In 1908, young New York World reporter Chris Martin needs a prize-winning feature story. Martin finds one when he discovers Zach Harkin, a reclusive Tennessee gunsmith who was a heroic Union sharpshooter during the Civil War.

Visiting Tennessee, Martin learns Harkin suffers from what’s now characterized as post-traumatic stress disorder and has never spoken of his experiences. As Martin persuades him to talk, readers learn that following the Battle of Gettysburg, Harkin killed a rebel soldier named Jack Kavendish. The bloody death fractured Harkin’s soul; emotionally damaged, he was discharged. Back home and obsessed with making amends, he sets out to find Kavendish’s wife, only to be captured by a Confederate patrol and eventually sent to Andersonville Prison.

The early scenes of Martin persuading Harkin to talk seem rushed, but they are still credible and provide a solid foundation for Harkin’s adventures, which are conveyed in flashbacks. The descriptions of rural southern life as the war burns to embers are superb, with hardships and deprivations realistically woven into the narrative. Growing in intensity, Smith’s narrative follows deserters and murderous guerrilla bands as they raid, rape, and rob struggling farmers and war-weary townsmen. Despite no set-piece battles, these action scenes bleed with reality, and the descriptions of Andersonville are so realistic that many will cringe at what Union prisoners were forced to endure.

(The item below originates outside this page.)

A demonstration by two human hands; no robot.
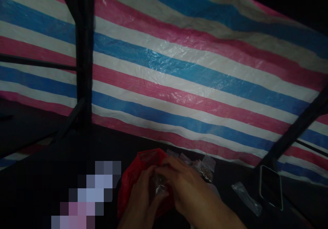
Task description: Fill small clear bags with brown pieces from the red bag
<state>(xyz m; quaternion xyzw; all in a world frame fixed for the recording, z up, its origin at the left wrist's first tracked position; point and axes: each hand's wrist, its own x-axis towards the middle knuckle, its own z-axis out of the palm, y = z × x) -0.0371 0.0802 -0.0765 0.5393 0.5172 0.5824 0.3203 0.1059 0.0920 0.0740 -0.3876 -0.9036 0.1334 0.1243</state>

Harkin is a vibrant protagonist who grows increasingly sympathetic throughout. Meanwhile, Scarred’s pace is nearly cinematic, every action scene ripping with desperate man-to-man violence. This, however, isn’t a war novel; it’s the story of Harkin’s quest for redemption and closure.

Historical fiction and Civil War buffs will wish Scarred were closer to the epic length of Gone with the Wind, simply because the subject never grows tiresome. But both will find Smith’s  solidly written novel an engrossing, moving read.    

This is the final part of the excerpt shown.